The “Middle Class Tax Relief and Job Creation Act of 2012” passed by Congress last week had an amendment of great interest to the tower industry. It will streamline the process of modifying wireless by eliminating municipalities’ ability to deny modifications to wireless towers that don’t change the physical dimensions of the site. President Obama is expected to sign the legislation.
Under Section 6409, wireless facilities deployment, the amendment states, “Notwithstanding section 704 15 of the Telecommunications Act of 1996 or any other provision of law, a state or local government may not deny, and shall approve, any eligible facilities request for a modification of an existing wireless tower or base station that does not substantially change the physical dimensions of such tower or base station.”
The bill could potentially speed up the process of upgrading cell towers with 4G equipment, unless municipalities find loopholes.
The amendment defined a modification as the collocation of new transmission equipment, the removal of transmission equipment and the replacement of transmission equipment. The new law, however, does not supersede the FCC’s requirements under the National Historic Preservation Act or the National Environmental Policy Act.
“Coupled with the FCC shot clock, the legislation represents a huge step forward in streamlining the local permit process for tower collocation and carrier technology upgrades,” said Christopher Fisher, attorney and partner at Cuddy & Feder.
Although the legislation is a victory for the wireless industry, expect the municipality camp to set to work finding loopholes in the bill’s language.
Tim Gasser, project manager – wireless collocation at Puget Sound Energy, wasn’t that hopeful. “That doesn’t sound all that useful to me. Adding antenna or replacing with larger antenna can be portrayed as changing physical dimensions, i.e., exposed surface area. That gets you to arguing over what ‘substantially’ means,” he said.
The language in the amendment is too vague, according to Jonathan Kramer, an attorney who serves a municipal wireless consultant. For example, he notes that the term “wireless tower” is not defined.
“Absent some local government code definition to the contrary, a building with an existing cell site on it is not a wireless tower; a park light standard with an existing wireless cell site is not a wireless tower; a church steeple with a cell site inside it is not a wireless tower; a billboard with an existing wireless site is not a wireless tower; a mono-cross is not a wireless tower,” Kramer wrote on his blog. “In reality, relatively few physical structures should be called a ‘wireless tower,’ especially by governments.”
Kramer also notes that the term “base station” is not defined and asserts that the term “eligible facilities request” has three different meanings. He advises municipalities to review the terms in their wireless ordinances and make sure they are defined.

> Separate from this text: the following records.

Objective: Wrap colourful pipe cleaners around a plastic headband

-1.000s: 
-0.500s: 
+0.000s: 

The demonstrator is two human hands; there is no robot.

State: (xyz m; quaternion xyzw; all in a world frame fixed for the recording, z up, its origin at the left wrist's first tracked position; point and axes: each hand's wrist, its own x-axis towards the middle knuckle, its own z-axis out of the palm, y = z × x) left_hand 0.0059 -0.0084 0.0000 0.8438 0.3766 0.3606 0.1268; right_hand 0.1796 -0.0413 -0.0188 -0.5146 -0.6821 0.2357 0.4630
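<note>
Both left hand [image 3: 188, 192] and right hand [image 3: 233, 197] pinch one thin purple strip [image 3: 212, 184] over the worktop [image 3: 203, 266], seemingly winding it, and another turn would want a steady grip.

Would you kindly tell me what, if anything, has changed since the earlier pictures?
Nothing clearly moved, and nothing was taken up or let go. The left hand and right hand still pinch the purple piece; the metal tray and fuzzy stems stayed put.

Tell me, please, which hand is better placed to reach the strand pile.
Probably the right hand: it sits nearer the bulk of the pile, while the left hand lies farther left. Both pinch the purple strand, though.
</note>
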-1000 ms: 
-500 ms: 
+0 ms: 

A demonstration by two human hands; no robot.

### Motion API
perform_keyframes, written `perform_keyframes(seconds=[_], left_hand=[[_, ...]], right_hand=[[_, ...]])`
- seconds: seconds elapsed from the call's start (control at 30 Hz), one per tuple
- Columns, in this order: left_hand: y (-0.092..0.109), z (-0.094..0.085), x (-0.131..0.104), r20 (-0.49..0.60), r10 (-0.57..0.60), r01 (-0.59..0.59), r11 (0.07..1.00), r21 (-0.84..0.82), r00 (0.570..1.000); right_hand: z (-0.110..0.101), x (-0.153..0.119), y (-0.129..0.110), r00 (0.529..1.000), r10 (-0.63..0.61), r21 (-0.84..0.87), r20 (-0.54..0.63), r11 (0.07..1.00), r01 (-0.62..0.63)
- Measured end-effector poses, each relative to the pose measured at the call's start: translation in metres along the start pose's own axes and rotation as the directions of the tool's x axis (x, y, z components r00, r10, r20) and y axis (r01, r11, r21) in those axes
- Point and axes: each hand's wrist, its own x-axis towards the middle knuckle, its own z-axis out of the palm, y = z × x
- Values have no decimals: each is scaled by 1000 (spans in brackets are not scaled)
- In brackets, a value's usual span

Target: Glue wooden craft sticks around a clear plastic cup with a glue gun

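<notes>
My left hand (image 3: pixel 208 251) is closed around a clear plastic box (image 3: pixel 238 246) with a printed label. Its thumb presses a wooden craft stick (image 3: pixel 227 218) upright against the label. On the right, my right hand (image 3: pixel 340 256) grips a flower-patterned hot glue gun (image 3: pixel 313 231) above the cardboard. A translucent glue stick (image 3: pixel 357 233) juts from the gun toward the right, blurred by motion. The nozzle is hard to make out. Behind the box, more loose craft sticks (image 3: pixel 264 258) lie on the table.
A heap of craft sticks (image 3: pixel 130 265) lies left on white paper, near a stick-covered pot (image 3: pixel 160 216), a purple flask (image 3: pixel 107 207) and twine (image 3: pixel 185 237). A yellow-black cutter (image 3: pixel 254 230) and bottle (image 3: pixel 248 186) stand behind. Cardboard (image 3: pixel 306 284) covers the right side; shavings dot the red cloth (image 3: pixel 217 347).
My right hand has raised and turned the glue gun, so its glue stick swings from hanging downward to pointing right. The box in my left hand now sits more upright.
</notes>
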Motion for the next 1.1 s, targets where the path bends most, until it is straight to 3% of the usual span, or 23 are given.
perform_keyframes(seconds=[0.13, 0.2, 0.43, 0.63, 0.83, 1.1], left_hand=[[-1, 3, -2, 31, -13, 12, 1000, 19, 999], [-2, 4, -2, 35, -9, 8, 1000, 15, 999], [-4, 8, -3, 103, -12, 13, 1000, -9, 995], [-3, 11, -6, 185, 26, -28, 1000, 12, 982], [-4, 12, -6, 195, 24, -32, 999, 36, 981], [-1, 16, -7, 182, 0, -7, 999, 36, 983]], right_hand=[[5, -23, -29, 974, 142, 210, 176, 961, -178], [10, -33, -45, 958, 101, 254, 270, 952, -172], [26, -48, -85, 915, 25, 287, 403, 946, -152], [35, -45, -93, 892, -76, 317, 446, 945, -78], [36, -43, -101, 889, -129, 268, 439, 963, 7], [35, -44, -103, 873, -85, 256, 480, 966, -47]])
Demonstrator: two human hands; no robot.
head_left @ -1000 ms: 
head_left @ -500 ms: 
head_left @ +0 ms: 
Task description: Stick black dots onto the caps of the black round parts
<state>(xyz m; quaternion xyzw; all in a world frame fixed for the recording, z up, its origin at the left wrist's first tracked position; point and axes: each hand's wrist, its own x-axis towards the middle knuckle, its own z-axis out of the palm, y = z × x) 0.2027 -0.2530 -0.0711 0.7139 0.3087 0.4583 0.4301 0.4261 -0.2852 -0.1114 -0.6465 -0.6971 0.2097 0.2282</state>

“A careful, informed, rational project analysis is absolutely required to ensure that governments are not granting collocations ‘by right’ where no ‘by right’ truly exists,” Kramer wrote. “Start by looking at your wireless ordinance. Does your ordinance contain a provision that actually defines a ‘wireless tower’ or a ‘tower’ or a ‘base station’? You are certainly going to want to review and likely tighten up those definitions to limit undesirable spillover.”